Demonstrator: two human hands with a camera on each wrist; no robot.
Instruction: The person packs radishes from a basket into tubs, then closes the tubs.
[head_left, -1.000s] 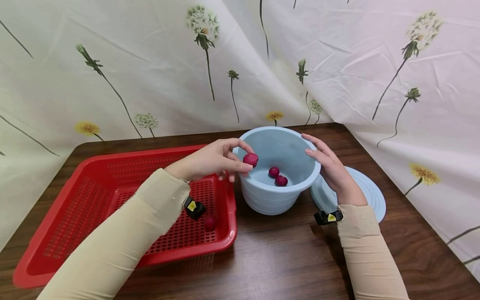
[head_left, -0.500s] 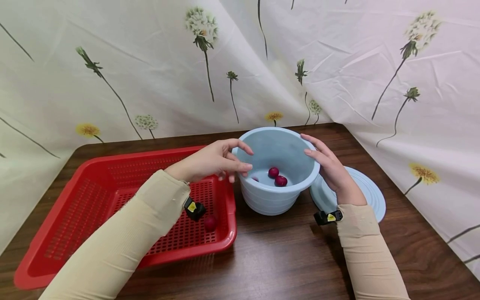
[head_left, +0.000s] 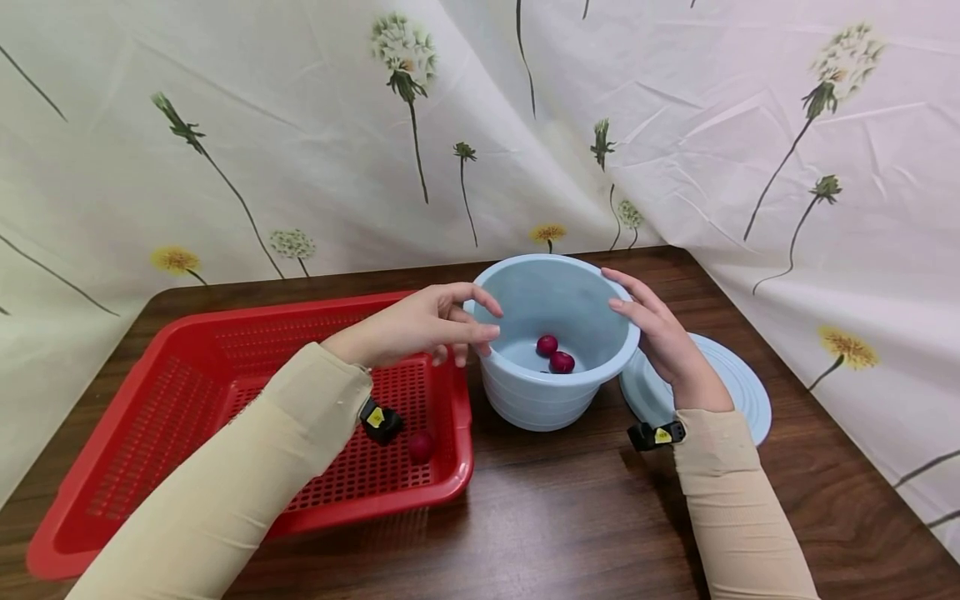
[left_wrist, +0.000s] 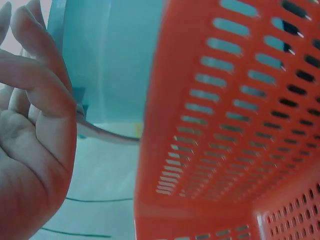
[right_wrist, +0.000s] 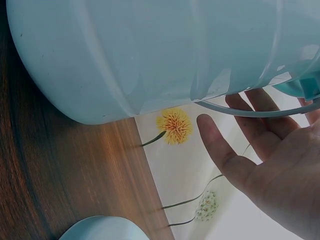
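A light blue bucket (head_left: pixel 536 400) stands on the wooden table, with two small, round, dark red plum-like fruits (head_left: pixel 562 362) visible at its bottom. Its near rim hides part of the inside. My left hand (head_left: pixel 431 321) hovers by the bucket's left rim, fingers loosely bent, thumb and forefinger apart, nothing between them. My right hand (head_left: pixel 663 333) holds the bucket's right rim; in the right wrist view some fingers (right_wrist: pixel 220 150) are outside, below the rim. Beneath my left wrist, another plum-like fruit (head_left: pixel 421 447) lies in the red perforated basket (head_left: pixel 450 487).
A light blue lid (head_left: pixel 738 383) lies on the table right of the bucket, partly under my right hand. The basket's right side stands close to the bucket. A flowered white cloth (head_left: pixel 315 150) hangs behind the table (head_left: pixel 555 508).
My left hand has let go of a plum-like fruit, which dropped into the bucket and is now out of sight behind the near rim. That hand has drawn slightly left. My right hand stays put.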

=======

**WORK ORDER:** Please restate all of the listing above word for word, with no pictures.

**SOLUTION TO THIS TASK:**
Demonstrator: two human hands with a camera on each wrist; no robot.
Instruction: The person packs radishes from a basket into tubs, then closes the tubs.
[head_left, -1.000s] 
[head_left, -0.500s] 
[head_left, +0.000s] 
[left_wrist, +0.000s] 
[right_wrist, +0.000s] 
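A light blue bucket (head_left: pixel 536 400) stands on the wooden table, with two small, round, dark red plum-like fruits (head_left: pixel 562 362) visible at its bottom. Its near rim hides part of the inside. My left hand (head_left: pixel 431 321) hovers by the bucket's left rim, fingers loosely bent, thumb and forefinger apart, nothing between them. My right hand (head_left: pixel 663 333) holds the bucket's right rim; in the right wrist view some fingers (right_wrist: pixel 220 150) are outside, below the rim. Beneath my left wrist, another plum-like fruit (head_left: pixel 421 447) lies in the red perforated basket (head_left: pixel 450 487).
A light blue lid (head_left: pixel 738 383) lies on the table right of the bucket, partly under my right hand. The basket's right side stands close to the bucket. A flowered white cloth (head_left: pixel 315 150) hangs behind the table (head_left: pixel 555 508).
My left hand has let go of a plum-like fruit, which dropped into the bucket and is now out of sight behind the near rim. That hand has drawn slightly left. My right hand stays put.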

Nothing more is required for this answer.